(Records from a collection)
BEGIN

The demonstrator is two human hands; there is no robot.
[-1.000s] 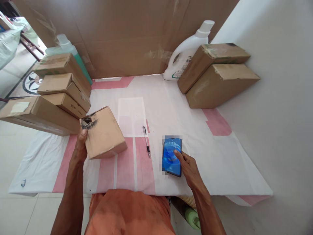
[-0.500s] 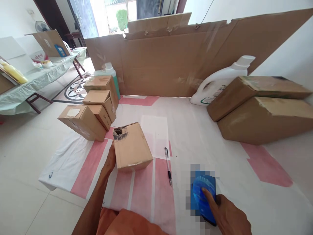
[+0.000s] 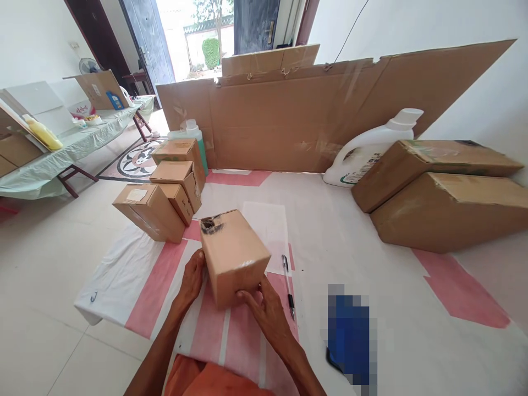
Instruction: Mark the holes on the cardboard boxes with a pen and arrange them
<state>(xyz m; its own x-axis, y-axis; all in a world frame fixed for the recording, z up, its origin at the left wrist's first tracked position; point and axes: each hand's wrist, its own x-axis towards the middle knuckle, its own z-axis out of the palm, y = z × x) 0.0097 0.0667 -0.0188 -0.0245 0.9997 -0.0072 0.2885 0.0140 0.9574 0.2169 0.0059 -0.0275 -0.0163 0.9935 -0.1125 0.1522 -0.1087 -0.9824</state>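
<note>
Small cardboard box [image 3: 234, 257], one top corner torn and blackened, sits on the white-and-pink sheet [image 3: 338, 231] in front of the person, pen [image 3: 288, 278] just to its right; left hand [image 3: 191, 280] lies flat against its left face, right hand [image 3: 264, 308] spreads open fingers on its near right corner, neither closed around it. Judged light, stiff-walled, fairly smooth: best held by pressing two opposite faces, away from the weakened torn corner.

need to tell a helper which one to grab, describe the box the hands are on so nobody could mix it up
On the white and pink sheet before the cardboard wall, it is the small box nearest the person, between left hand and right hand. Unlike the others, it stands alone with a black-smeared torn corner.
</note>
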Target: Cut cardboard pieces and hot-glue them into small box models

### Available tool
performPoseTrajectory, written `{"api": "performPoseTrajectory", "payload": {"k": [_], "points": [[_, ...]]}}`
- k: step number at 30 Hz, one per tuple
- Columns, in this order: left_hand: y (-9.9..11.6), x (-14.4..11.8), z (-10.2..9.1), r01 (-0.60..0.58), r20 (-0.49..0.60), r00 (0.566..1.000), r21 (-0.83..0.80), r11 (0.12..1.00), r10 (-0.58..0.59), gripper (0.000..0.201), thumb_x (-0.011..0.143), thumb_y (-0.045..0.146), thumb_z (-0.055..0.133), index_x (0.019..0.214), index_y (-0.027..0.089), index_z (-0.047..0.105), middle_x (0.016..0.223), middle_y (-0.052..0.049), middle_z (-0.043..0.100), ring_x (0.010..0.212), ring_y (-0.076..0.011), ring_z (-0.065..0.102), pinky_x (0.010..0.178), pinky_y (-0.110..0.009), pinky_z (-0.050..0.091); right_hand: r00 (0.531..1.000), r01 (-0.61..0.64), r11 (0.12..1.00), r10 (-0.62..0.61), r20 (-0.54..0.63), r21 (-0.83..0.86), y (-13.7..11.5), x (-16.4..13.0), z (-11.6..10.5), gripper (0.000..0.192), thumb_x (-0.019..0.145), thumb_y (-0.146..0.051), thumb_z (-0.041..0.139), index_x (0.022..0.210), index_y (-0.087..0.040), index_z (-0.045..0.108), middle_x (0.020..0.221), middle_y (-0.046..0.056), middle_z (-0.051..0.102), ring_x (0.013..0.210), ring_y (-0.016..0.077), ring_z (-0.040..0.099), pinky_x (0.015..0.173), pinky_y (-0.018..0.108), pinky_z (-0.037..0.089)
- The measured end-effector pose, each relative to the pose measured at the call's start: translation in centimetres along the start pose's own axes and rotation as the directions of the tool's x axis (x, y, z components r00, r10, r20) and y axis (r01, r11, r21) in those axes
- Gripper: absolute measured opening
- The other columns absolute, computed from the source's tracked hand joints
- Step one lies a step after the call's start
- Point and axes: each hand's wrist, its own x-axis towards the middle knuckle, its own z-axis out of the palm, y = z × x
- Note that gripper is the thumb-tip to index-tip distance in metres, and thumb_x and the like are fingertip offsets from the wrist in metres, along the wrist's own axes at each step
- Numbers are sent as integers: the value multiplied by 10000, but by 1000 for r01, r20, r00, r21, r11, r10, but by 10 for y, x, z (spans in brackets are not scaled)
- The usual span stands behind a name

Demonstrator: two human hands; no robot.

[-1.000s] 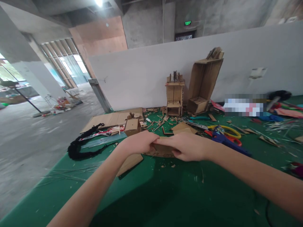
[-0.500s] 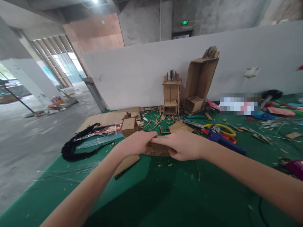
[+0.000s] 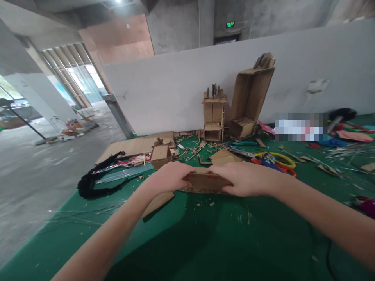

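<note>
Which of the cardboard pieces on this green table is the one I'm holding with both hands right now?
The flat cardboard strip gripped between your left hand and right hand; the small cardboard box and the tall cardboard tower stand untouched behind.

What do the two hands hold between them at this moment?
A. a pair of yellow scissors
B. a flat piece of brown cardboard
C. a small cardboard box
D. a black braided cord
B: the left hand and the right hand each grip one end of a flat piece of brown cardboard just above the green table.
</note>
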Motion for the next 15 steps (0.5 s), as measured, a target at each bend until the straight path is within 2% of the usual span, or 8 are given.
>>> {"api": "performPoseTrajectory", "payload": {"k": [6,15], "points": [[-2,2,1,-6,-2,1000,-8,1000,6,243,752,293,536,969,243,634,851,-14,685,723,-185,614,586,-247,384,996,-22,995,13,91,98,4,3,1,529,773,-212,516,1291,-271,424,1013,95,646,805,242,625,568,295,410],[-2,1,1,2,6,1000,3,1000,-2,213,747,290,529,932,241,622,851,-13,682,704,-184,607,565,-253,368,1000,9,997,-10,14,75,0,1,6,361,752,-196,527,1112,-216,514,910,87,653,759,230,617,562,287,401]]}}
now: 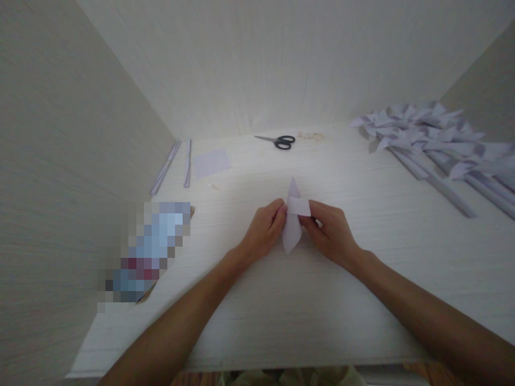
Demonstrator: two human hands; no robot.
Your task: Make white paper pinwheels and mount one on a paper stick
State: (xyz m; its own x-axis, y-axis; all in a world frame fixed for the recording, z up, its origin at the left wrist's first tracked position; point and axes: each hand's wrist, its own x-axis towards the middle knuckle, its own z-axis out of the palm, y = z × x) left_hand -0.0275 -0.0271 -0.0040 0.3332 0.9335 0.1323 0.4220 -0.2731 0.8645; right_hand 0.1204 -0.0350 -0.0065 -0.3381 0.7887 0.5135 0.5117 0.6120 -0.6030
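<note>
Right in front of the person, a folded paper piece (pixel 293 215) hangs between the two hands, its long axis running away from the body, one point toward the far wall (pixel 257 64) and the other toward the near edge. A squarish flap (pixel 301 207) lies across its middle, reaching rightward. Neither hand is nearer, as both are already on it: the left hand (pixel 263 230) is pinched at its left side, thumb against the paper, while the right hand (pixel 332 230) has the flap's right end between its fingers. The hands are close but not touching, as far as I can tell.

The paper looks thin, matte and crisp – flat faces, sharp tips. Off to the right lies a heap of pointed folded-paper heads (pixel 418 126), with smooth rolled-paper sticks (pixel 450 195) poking out toward us. Two slim paper tubes (pixel 165 168) rest at the far left, beside a flat paper sheet (pixel 212 163). Black-handled scissors (pixel 277 141) lie beyond the hands, steel blades pointing left. The white tabletop (pixel 257 316) has a streaky, wood-like grain; a blurred oblong thing (pixel 156 241) sits at left – I can't say what.
</note>
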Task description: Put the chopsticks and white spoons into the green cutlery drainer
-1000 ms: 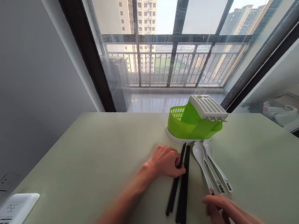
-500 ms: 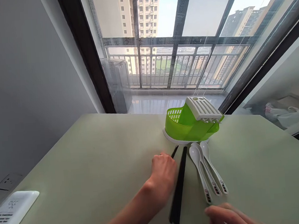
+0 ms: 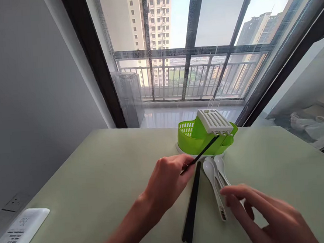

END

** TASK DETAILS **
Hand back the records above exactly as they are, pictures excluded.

** ANSWER FOR THE TASK **
The demonstrator is two human hands; there is no robot.
[-1.000s] 
[-0.500s] 
[+0.000s] 
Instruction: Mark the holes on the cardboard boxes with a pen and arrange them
<state>(xyz m; its own x-axis, y-axis; all in a world frame fixed for the recording, z up, its origin at the left wrist's first tracked position; point and axes: each hand's wrist, its own x-axis towards the middle knuckle, its own z-axis out of the palm, y = z × x) 0.0097 0.0667 -0.0188 -0.0245 0.9997 -0.0072 0.2885 0.0140 0.9574 0.2169 0.0059 -0.0275 -0.0163 0.9935 -0.1125 0.1522 -0.1087 -0.9824</state>
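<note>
Small cardboard box [image 3: 234, 257], one top corner torn and blackened, sits on the white-and-pink sheet [image 3: 338, 231] in front of the person, pen [image 3: 288, 278] just to its right; left hand [image 3: 191, 280] lies flat against its left face, right hand [image 3: 264, 308] spreads open fingers on its near right corner, neither closed around it. Judged light, stiff-walled, fairly smooth: best held by pressing two opposite faces, away from the weakened torn corner.

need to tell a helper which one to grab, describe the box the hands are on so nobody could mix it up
On the white and pink sheet before the cardboard wall, it is the small box nearest the person, between left hand and right hand. Unlike the others, it stands alone with a black-smeared torn corner.
</note>
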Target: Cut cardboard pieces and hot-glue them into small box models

### Available tool
performPoseTrajectory, written `{"api": "performPoseTrajectory", "payload": {"k": [_], "points": [[_, ...]]}}`
- k: step number at 30 Hz, one per tuple
- Columns, in this order: left_hand: y (-9.9..11.6), x (-14.4..11.8), z (-10.2..9.1), r01 (-0.60..0.58), r20 (-0.49..0.60), r00 (0.566..1.000), r21 (-0.83..0.80), r11 (0.12..1.00), r10 (-0.58..0.59), gripper (0.000..0.201), thumb_x (-0.011..0.143), thumb_y (-0.045..0.146), thumb_z (-0.055..0.133), index_x (0.019..0.214), index_y (-0.027..0.089), index_z (-0.047..0.105), middle_x (0.016..0.223), middle_y (-0.052..0.049), middle_z (-0.043..0.100), ring_x (0.010..0.212), ring_y (-0.076..0.011), ring_z (-0.065..0.102), pinky_x (0.010..0.178), pinky_y (-0.110..0.009), pinky_z (-0.050..0.091); right_hand: r00 (0.531..1.000), r01 (-0.61..0.64), r11 (0.12..1.00), r10 (-0.62..0.61), r20 (-0.54..0.63), r21 (-0.83..0.86), y (-13.7..11.5), x (-16.4..13.0), z (-11.6..10.5), gripper (0.000..0.192), thumb_x (-0.019..0.145), thumb_y (-0.146..0.051), thumb_z (-0.041..0.139), index_x (0.022..0.210), index_y (-0.087..0.040), index_z (-0.045..0.108), middle_x (0.020..0.221), middle_y (-0.046..0.056), middle_z (-0.051..0.102), ring_x (0.013..0.210), ring_y (-0.016..0.077), ring_z (-0.040..0.099), pinky_x (0.015..0.173), pinky_y (-0.018..0.108), pinky_z (-0.037..0.089)
- The measured end-effector pose, each relative to the pose measured at the call's start: translation in centimetres along the start pose's own axes and rotation as the directions of the tool's x axis (x, y, z components r00, r10, r20) and y axis (r01, r11, r21) in those axes
- Gripper: absolute measured opening
- The other columns absolute, computed from the source's tracked hand joints
- Step one lies a step after the call's start
- Point and axes: each hand's wrist, its own x-axis towards the middle knuckle, its own z-axis out of the palm, y = z × x
- Note that gripper is the thumb-tip to index-tip distance in metres, and thumb_x and the like are fingertip offsets from the wrist in metres, along the wrist's own axes at each step
- Numbers are sent as integers: the value multiplied by 10000, but by 1000 for r01, r20, r00, r21, r11, r10, but by 10 for y, x, z (spans in brackets are not scaled)
- The usual span stands behind a name

Demonstrator: two human hands; no robot.

[-1.000s] 
[-0.500s] 
[+0.000s] 

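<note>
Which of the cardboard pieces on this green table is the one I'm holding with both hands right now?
The flat cardboard strip gripped between your left hand and right hand; the small cardboard box and the tall cardboard tower stand untouched behind.

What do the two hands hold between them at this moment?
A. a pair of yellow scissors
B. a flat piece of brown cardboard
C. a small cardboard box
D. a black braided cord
B: the left hand and the right hand each grip one end of a flat piece of brown cardboard just above the green table.
</note>
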Motion for the next 15 steps (0.5 s), as measured, a target at each bend until the straight path is within 2% of the usual span, or 8 are given.
>>> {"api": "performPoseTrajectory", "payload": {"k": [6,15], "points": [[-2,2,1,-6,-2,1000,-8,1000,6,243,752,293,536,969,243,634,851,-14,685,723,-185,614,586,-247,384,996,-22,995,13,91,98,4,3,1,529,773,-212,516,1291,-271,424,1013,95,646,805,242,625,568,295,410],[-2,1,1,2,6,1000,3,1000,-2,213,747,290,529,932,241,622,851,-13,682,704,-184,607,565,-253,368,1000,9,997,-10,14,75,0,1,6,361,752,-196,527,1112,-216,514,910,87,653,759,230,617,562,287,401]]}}
now: 
Demonstrator: two human hands; no robot.
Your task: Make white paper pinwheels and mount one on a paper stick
State: (xyz m; its own x-axis, y-axis; all in a world frame fixed for the recording, z up, its origin at the left wrist's first tracked position; point and axes: each hand's wrist, its own x-axis towards the middle knuckle, its own z-axis out of the palm, y = z × x) left_hand -0.0275 -0.0271 -0.0040 0.3332 0.9335 0.1323 0.4220 -0.2731 0.8645; right_hand 0.1204 -0.0350 -0.0065 -0.3381 0.7887 0.5135 0.5117 0.6120 -0.6030
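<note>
Right in front of the person, a folded paper piece (pixel 293 215) hangs between the two hands, its long axis running away from the body, one point toward the far wall (pixel 257 64) and the other toward the near edge. A squarish flap (pixel 301 207) lies across its middle, reaching rightward. Neither hand is nearer, as both are already on it: the left hand (pixel 263 230) is pinched at its left side, thumb against the paper, while the right hand (pixel 332 230) has the flap's right end between its fingers. The hands are close but not touching, as far as I can tell.

The paper looks thin, matte and crisp – flat faces, sharp tips. Off to the right lies a heap of pointed folded-paper heads (pixel 418 126), with smooth rolled-paper sticks (pixel 450 195) poking out toward us. Two slim paper tubes (pixel 165 168) rest at the far left, beside a flat paper sheet (pixel 212 163). Black-handled scissors (pixel 277 141) lie beyond the hands, steel blades pointing left. The white tabletop (pixel 257 316) has a streaky, wood-like grain; a blurred oblong thing (pixel 156 241) sits at left – I can't say what.
</note>
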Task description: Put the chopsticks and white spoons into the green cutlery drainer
-1000 ms: 
-500 ms: 
+0 ms: 

The exercise has now been completed.